ABOUT THIS EXERCISE: The entries are to be returned exactly as written.

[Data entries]

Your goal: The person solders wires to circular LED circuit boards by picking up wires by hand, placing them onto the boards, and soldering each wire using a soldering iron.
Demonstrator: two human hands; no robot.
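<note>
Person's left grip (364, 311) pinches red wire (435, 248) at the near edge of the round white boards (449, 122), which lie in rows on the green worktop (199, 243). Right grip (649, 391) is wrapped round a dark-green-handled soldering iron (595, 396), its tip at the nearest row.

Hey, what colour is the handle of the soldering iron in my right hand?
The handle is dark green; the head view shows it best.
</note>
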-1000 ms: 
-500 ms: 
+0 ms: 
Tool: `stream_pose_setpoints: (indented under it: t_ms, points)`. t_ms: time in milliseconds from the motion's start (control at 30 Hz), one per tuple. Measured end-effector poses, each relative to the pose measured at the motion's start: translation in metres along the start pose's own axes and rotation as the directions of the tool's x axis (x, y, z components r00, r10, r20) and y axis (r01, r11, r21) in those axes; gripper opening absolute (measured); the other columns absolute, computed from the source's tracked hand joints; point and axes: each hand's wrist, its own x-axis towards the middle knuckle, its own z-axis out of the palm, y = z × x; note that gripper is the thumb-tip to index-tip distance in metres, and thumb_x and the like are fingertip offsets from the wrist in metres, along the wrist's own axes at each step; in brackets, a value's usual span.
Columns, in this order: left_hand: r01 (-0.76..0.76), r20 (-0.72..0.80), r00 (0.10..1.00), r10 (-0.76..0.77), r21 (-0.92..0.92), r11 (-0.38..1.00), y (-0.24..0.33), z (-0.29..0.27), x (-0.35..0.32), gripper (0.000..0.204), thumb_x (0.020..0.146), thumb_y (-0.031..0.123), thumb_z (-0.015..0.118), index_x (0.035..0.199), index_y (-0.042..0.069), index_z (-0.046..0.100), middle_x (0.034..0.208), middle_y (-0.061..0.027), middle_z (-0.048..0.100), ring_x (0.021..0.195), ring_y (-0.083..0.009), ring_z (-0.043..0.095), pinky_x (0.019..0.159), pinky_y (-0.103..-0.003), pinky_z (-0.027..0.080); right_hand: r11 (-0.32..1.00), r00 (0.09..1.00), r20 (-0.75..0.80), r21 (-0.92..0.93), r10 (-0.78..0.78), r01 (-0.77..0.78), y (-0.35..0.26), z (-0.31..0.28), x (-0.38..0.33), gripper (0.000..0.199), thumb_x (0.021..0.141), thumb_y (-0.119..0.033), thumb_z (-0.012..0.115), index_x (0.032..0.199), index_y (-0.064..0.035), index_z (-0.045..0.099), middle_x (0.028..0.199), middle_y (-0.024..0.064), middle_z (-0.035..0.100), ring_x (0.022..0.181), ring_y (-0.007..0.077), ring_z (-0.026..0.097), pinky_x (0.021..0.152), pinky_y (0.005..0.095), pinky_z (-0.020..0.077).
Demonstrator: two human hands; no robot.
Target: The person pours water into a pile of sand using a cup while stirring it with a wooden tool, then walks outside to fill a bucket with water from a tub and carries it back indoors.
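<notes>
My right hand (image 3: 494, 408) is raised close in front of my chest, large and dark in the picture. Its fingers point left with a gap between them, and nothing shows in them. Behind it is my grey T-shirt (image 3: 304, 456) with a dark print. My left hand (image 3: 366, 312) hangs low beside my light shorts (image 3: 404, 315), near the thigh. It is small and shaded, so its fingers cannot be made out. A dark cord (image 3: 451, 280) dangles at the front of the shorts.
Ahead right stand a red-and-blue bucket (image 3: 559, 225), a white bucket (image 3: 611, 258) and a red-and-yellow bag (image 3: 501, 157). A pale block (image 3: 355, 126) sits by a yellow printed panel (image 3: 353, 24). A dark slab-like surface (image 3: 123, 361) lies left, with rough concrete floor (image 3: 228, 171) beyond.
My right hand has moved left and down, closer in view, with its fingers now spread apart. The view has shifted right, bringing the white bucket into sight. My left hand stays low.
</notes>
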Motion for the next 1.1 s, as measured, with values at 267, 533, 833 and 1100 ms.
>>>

WRITTEN RESPONSE:
Your goal: The person solders wires to circular LED circuit boards by picking up wires by hand, placing them onto the boards, and soldering each wire using a soldering iron.
Demonstrator: two human hands; no robot.
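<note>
Person's left grip (364, 311) pinches red wire (435, 248) at the near edge of the round white boards (449, 122), which lie in rows on the green worktop (199, 243). Right grip (649, 391) is wrapped round a dark-green-handled soldering iron (595, 396), its tip at the nearest row.

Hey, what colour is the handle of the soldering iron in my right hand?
The handle is dark green; the head view shows it best.
</note>
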-1000 ms: 
-500 ms: 
+0 ms: 
Tool: `stream_pose_setpoints: (indented under it: t_ms, points)`. t_ms: time in milliseconds from the motion's start (control at 30 Hz), one per tuple. Measured end-effector poses, each relative to the pose measured at the motion's start: translation in metres along the start pose's own axes and rotation as the directions of the tool's x axis (x, y, z components r00, r10, r20) and y axis (r01, r11, r21) in those axes; gripper opening absolute (measured); the other columns absolute, computed from the source's tracked hand joints; point and axes: each hand's wrist, its own x-axis towards the middle knuckle, its own z-axis out of the palm, y = z × x; note that gripper is the thumb-tip to index-tip distance in metres, and thumb_x and the like are fingertip offsets from the wrist in metres, along the wrist's own axes at each step; in brackets, a value's usual span.
Columns, in this order: left_hand: r01 (-0.76..0.76), r20 (-0.72..0.80), r00 (0.10..1.00), r10 (-0.76..0.77), r21 (-0.92..0.92), r11 (-0.38..1.00), y (-0.24..0.33), z (-0.29..0.27), x (-0.35..0.32), gripper (0.000..0.204), thumb_x (0.020..0.146), thumb_y (-0.031..0.123), thumb_z (-0.015..0.118), index_x (0.035..0.199), index_y (-0.042..0.069), index_z (-0.046..0.100), middle_x (0.034..0.208), middle_y (-0.061..0.027), middle_z (-0.048..0.100), ring_x (0.021..0.195), ring_y (-0.083..0.009), ring_z (-0.043..0.095), pinky_x (0.019..0.159), pinky_y (-0.103..-0.003), pinky_z (-0.027..0.080); right_hand: r11 (-0.32..1.00), r00 (0.09..1.00), r20 (-0.75..0.80), r21 (-0.92..0.93), r10 (-0.78..0.78), r01 (-0.77..0.78), y (-0.35..0.26), z (-0.31..0.28), x (-0.38..0.33), gripper (0.000..0.199), thumb_x (0.021..0.141), thumb_y (-0.119..0.033), thumb_z (-0.012..0.115), index_x (0.032..0.199), index_y (-0.064..0.035), index_z (-0.045..0.099), middle_x (0.028..0.199), middle_y (-0.024..0.064), middle_z (-0.035..0.100), ring_x (0.022..0.181), ring_y (-0.007..0.077), ring_z (-0.026..0.097), pinky_x (0.021..0.152), pinky_y (0.005..0.095), pinky_z (-0.020..0.077).
Demonstrator: two human hands; no robot.
Target: The person pours water into a pile of sand using a cup while stirring it with a wooden tool, then walks outside to fill a bucket with water from a tub and carries it back indoors.
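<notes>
My right hand (image 3: 494, 408) is raised close in front of my chest, large and dark in the picture. Its fingers point left with a gap between them, and nothing shows in them. Behind it is my grey T-shirt (image 3: 304, 456) with a dark print. My left hand (image 3: 366, 312) hangs low beside my light shorts (image 3: 404, 315), near the thigh. It is small and shaded, so its fingers cannot be made out. A dark cord (image 3: 451, 280) dangles at the front of the shorts.
Ahead right stand a red-and-blue bucket (image 3: 559, 225), a white bucket (image 3: 611, 258) and a red-and-yellow bag (image 3: 501, 157). A pale block (image 3: 355, 126) sits by a yellow printed panel (image 3: 353, 24). A dark slab-like surface (image 3: 123, 361) lies left, with rough concrete floor (image 3: 228, 171) beyond.
My right hand has moved left and down, closer in view, with its fingers now spread apart. The view has shifted right, bringing the white bucket into sight. My left hand stays low.
</notes>
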Motion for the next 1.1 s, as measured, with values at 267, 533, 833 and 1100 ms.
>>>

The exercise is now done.